(What the task asks):
Each line of the data below that carries the word "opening" needs to be copied.

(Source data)
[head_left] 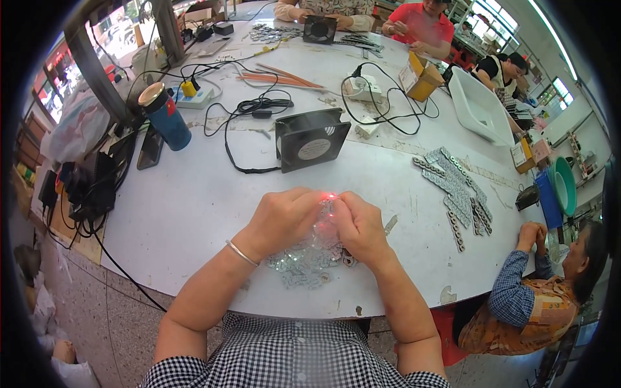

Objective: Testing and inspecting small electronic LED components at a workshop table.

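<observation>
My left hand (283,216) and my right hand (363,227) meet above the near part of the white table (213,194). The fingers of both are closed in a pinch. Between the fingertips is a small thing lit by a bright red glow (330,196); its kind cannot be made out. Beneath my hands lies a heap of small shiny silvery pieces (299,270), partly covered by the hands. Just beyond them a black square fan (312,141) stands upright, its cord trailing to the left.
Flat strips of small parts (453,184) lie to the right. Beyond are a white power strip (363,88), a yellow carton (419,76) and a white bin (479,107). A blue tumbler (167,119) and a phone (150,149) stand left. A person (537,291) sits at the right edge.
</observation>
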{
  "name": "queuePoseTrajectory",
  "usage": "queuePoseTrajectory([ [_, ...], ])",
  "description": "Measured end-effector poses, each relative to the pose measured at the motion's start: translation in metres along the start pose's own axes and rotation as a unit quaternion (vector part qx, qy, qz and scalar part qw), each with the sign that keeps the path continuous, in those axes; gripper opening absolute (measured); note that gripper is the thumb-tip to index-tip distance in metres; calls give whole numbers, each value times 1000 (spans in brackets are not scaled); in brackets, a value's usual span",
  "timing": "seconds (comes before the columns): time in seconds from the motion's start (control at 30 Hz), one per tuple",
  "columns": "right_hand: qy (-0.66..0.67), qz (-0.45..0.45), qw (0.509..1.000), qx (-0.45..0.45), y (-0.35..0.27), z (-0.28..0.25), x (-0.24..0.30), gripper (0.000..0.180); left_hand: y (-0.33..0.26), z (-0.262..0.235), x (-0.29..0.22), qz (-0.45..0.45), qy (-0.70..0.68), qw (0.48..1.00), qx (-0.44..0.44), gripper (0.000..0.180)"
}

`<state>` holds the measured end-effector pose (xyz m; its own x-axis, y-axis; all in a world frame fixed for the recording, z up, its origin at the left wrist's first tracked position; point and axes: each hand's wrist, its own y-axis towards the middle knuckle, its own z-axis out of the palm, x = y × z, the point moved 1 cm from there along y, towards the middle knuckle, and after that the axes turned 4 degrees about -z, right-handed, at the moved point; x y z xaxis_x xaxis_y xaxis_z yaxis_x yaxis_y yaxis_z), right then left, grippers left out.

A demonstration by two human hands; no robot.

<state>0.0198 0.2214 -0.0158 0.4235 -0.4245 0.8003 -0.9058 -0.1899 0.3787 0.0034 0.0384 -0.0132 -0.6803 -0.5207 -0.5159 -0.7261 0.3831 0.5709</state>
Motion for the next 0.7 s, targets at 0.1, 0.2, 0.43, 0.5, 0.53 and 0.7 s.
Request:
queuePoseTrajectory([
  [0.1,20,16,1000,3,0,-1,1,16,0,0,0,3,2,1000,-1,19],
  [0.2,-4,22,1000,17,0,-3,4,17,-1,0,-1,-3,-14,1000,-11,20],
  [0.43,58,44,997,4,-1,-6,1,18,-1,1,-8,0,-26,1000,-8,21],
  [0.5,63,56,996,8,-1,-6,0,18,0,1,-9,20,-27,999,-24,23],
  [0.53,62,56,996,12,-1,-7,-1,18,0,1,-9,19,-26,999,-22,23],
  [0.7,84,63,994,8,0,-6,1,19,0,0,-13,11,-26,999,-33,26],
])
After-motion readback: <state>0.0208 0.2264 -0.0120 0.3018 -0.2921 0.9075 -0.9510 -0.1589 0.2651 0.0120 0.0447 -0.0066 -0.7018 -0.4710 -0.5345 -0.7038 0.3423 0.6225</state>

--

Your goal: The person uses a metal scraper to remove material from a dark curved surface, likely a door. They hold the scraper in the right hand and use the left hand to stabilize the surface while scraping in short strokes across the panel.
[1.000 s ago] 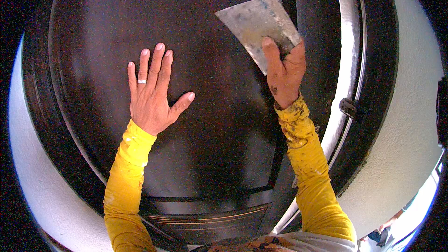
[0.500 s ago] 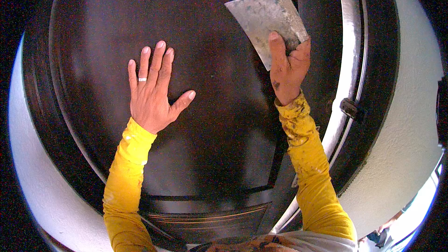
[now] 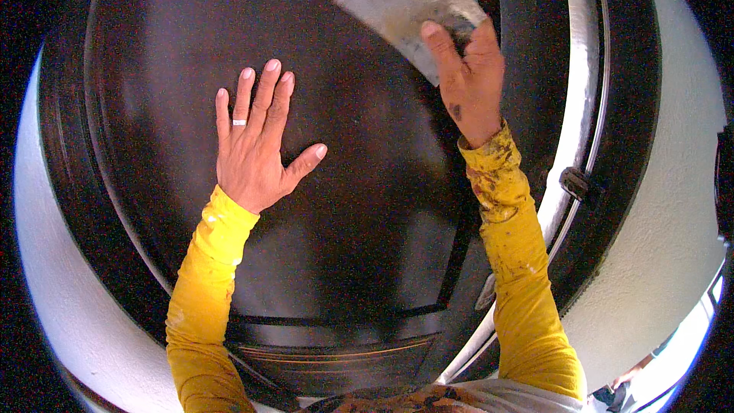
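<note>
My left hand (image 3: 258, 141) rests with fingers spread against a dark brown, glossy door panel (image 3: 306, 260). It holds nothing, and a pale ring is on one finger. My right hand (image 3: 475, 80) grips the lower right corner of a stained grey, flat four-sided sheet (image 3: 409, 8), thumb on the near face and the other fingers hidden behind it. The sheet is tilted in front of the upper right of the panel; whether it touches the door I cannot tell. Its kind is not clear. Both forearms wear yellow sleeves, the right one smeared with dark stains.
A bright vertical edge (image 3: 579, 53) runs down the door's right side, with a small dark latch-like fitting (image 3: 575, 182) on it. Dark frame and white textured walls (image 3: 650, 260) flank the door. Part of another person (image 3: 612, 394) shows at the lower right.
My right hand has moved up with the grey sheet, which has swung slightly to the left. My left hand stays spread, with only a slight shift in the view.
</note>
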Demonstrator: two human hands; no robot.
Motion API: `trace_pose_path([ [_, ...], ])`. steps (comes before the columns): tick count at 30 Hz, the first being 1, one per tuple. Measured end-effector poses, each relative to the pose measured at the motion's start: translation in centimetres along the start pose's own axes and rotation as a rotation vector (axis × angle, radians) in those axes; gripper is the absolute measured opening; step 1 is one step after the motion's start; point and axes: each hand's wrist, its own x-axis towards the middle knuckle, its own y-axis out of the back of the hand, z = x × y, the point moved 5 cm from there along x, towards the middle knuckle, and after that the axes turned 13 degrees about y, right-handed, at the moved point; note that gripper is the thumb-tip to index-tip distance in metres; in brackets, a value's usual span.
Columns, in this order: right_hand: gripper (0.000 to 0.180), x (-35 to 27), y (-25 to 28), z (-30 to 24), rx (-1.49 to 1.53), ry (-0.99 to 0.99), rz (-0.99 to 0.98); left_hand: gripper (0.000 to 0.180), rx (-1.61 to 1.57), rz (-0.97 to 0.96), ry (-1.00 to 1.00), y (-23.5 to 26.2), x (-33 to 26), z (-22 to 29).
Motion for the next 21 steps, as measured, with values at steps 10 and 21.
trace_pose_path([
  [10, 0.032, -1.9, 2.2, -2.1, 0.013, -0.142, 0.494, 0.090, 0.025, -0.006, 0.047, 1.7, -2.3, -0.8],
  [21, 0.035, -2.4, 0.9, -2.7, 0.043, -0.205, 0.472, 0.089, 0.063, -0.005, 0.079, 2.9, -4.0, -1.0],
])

(Final answer):
  "description": "Measured end-effector poses, each relative to the pose measured at the motion's start: translation in metres along the start pose's own axes and rotation as a unit quaternion (vector part qx, qy, qz and scalar part qw), each with the sign that keeps the path continuous, in those axes; gripper opening absolute (measured); note that gripper is the thumb-tip to index-tip distance in metres; calls give whole numbers, each value times 1000 (spans in brackets are not scaled); in brackets, a value's usual span",
Motion API: `trace_pose_path([ [_, ...], ])`. steps (comes before the columns): tick count at 30 Hz, the first being 1, one per tuple. Measured end-effector poses, each relative to the pose measured at the motion's start: translation in centimetres along the start pose's own axes and rotation as a rotation vector (axis × angle, radians) in those axes; gripper is the absolute measured opening; step 1 is one step after the motion's start; point and axes: each hand's wrist, its own x-axis towards the middle knuckle, its own y-axis out of the back of the hand, z = x × y, the point moved 5 cm from there along x, towards the middle knuckle, and after that the axes turned 13 degrees about y, right-handed, at the moved point; note that gripper is the thumb-tip to index-tip distance in metres; in brackets, a value's usual span.

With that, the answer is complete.